You can right-click the generated image and select “Save Image As” to download the result as a PNG. The outputs by default are extremely large, so you may want to use a tool like squoosh to compress/optimize it.

Compared to Stable Diffusion and other AI tools, the implementation is actually quite low-tech. But I’ve found that the results are very good overall!

It works best with images that look quite similar to each other. If there are big differences in style, color, etc. it can be obvious in the resulting output and look bad.

A great way to get very similar-looking source images is to find a generated image that you like and then generate variations of it. To do this, take the generated image and upload it to the “PNG Info” tab of the AUTO1111 web UI. Then, click the “send to txt2img” button and it will pre-populate the UI with all the params used to generate it.

Then, tick the “Extra” checkbox on the txt2img tab. Set “Variation strength” to something small like 0.1-0.3 and generate a dozen or so images. They should look similar to the original overall but with different details. If you choose 4 of those to upload to the seamless texture stitcher tool, I’ve found that the output usually looks good.

Building PBR Textures⌗

Once you have a stitched 4K image you’re happy with, it’s time to make them into full PBR textures.

For this, I use a tool called Poly. They provide an AI-powered texture generator that takes an image as input and generates normal, height, ambient occlusion, metalness, and roughness maps for it. They also provide their own prompt-based generation tools, but I personally prefer the control that generating it myself provides.

Their tool lets you generate normal and height maps for free, but they charge you $20/month to generate others. I do personally pay for that subscription right now, but you don’t have to in order to get good results. The normal map is the most important part, can you can either set global roughness/metalness values for your texture (this is all you need a lot of the time) or write a custom shader to generate them on the fly from pixel values.

Another method you can use to generate normal maps is SmartNormap. It uses a non-AI approach to programmatically generate normal maps for any source image.

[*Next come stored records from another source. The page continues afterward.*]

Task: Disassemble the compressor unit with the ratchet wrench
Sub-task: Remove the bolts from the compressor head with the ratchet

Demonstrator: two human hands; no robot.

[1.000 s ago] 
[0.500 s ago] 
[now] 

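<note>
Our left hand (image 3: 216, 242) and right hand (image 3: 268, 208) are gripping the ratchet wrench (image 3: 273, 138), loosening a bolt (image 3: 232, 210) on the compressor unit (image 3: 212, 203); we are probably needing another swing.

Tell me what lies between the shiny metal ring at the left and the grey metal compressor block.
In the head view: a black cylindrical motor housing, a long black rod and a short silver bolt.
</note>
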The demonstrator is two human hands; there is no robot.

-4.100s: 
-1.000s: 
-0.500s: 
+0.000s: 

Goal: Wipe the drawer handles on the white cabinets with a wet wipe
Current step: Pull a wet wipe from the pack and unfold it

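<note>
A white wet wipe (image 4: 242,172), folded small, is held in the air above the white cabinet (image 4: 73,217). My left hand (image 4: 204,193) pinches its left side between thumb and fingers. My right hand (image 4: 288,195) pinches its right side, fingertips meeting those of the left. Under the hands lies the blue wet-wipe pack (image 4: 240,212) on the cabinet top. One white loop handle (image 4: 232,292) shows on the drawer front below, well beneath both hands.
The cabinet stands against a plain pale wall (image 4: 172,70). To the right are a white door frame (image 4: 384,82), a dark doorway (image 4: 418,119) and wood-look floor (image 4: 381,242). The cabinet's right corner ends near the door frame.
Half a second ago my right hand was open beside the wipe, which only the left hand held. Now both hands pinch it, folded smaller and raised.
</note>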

It has some params you can tweak, and the results are OK but generally less good than the AI-powered Poly tool overall in my experience.

Anyway, yeah at that point you can download your maps and plug them into Blender, Three.JS, or whatever other 3D software you want.

If you want to get even crazier with it, the seamless 4K output texture can be used with a hex tiling algorithm to make it tile infinitely with no repetition whatsoever. I’m working on a Three.JS library to handle this automatically, and here’s what it looks like laid out on some terrain I generated in Blender:

Screenshot of some mountainous terrain generated with Blender and rendered in Three.JS. The black and gold rocky texture I generated earlier is applied to the ground with the PBR maps included. The texture is tiled using a hex tiling algorithm so it repeats infinitely without any obvious repetition.

Conclusion⌗

It really feels like the floodgates are opened here. I personally find that using AI image generates for textures and other building-block assets rather than full images or artwork to be the way to go. There’s a lot of room for my creativity and input to guide the entire process. There are infinite possibilities to explore, and the whole process is quite fun in my opinion.

Anyway, I hope you found some of this helpful, and I wish you good luck if you decide to try this out for yourself.